For one year I did not feel well. More importantly, my instinct told me that something was wrong. Luckily, I listened to my instinct and continued to seek treatment from different doctors until I was finally diagnosed. My original diagnosis was not ovarian cancer, the cancer was not discovered until I had surgery. The beginning of my diagnosis started when I tested positive as pregnant. When the doctor performed an ultrasound, he did not find a baby, but instead found a large tumor that appeared to be sitting on top of my uterus. The doctor concluded that I had a harmless benign fibroid tumor and took greater concern with the fact that I was testing positive for pregnancy, without evidence of a baby in my uterus. Concerned that I had a tubal pregnancy, the doctor decided to operate.
Once the operation began, the doctor was surprised at what he saw. The tumor was indeed sitting on top of my uterus, because it was so large. The tumor– the size of a grapefruit–completely encapsulated my ovary, was sitting on top of my uterus and pushing on my bladder. If the tumor had been allowed to grow much larger, it would have broken my uterers–the tubes that connect the kidneys to the bladder–causing urine to spill out into my abdomen. Turns out my frequent bladder and kidney infections were caused by the tumor pressing on my bladder, deforming my bladder to a degree that made it impossible for it to completely empty, which left urine to sit and build bacteria inside my bladder. The bacteria growth caused bladder infections that spread to my kidneys.
Fortunately, the tumor was graded at stage 1A, which means the tumor only affected the one ovary and had not spread to other parts of my body. The large size of my tumor produced the symptoms that alerted me something was wrong. Some women have small tumors, about the size of a pea, that produce little or no symptoms, causing the tumor to go unnoticed until it spreads to the other ovary or other parts of the body.
The surgery I had was called a unilateral salpingo-oophorectomy, which means the affected ovary and fallopian tube was removed. Depending on the size of the tumor and how far the cancer has spread, some women require the removal of both ovaries and fallopian tubes, a complete hysterectomy or if the tumor cannot be completely removed, a procedure called tumor debulking is performed. Tumor debulking is when the doctor removes as much of the tumor as possible.

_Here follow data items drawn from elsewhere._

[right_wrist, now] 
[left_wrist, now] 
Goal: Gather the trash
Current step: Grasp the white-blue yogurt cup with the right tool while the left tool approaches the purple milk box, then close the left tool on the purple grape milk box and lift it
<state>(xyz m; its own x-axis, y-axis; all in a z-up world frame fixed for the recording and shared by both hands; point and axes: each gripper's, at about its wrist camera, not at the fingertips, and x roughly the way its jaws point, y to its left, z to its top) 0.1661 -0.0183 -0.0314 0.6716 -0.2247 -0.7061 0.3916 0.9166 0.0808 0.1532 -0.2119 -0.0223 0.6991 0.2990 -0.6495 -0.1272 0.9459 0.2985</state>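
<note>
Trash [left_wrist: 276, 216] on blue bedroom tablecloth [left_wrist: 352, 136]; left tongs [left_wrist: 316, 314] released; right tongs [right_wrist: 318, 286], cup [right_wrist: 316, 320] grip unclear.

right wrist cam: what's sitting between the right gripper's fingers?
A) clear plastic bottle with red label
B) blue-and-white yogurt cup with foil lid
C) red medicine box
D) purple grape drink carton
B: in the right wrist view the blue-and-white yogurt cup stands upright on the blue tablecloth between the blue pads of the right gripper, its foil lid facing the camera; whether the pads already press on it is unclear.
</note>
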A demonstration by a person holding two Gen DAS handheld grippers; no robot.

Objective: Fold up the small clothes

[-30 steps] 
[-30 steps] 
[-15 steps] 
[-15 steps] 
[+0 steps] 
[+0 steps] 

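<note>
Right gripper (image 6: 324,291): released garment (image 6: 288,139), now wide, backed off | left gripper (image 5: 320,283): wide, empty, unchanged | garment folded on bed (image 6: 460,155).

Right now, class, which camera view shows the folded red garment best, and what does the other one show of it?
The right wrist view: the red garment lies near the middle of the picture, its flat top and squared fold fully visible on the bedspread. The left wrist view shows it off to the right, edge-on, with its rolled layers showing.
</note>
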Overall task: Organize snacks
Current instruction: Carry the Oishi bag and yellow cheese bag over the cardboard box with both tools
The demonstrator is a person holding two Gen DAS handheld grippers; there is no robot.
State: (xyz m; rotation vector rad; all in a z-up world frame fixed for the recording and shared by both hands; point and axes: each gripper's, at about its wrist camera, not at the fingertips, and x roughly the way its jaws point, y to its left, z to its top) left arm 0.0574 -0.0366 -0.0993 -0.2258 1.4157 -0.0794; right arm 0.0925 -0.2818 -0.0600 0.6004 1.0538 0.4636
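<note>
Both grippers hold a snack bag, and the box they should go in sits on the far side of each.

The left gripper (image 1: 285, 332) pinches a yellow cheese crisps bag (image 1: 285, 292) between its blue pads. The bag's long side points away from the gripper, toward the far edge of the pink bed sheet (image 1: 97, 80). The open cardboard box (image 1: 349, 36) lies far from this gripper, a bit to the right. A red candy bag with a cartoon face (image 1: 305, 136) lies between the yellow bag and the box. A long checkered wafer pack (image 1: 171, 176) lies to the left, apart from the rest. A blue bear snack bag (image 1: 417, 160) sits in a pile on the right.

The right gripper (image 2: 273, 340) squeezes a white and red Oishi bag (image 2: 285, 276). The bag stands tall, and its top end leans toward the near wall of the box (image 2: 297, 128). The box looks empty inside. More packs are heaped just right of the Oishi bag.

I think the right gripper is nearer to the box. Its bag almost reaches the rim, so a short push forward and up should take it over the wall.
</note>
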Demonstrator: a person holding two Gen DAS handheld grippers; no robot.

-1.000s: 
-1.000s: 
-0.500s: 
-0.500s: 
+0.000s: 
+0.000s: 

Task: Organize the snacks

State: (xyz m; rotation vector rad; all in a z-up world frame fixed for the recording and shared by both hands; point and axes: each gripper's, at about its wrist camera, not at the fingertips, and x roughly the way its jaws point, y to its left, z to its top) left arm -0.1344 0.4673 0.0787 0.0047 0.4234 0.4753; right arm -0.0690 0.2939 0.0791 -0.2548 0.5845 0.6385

Depending on the stage of cancer, type of cancer and aggressiveness of the growth,radiation, chemotherapy, bone marrow transplants or a combination of multiple treatments may be performed after surgery.
I think there are a few reasons that it took so long for me to originally get a diagnosis. One, I did not have a doctor who I regularly saw, who knew my history. Two, I was young and the doctors mistook my symptoms for common complaints young women experience. Three, the doctors I saw were not oncologists and I do not believe they were equipped to recognize ovarian cancer signs.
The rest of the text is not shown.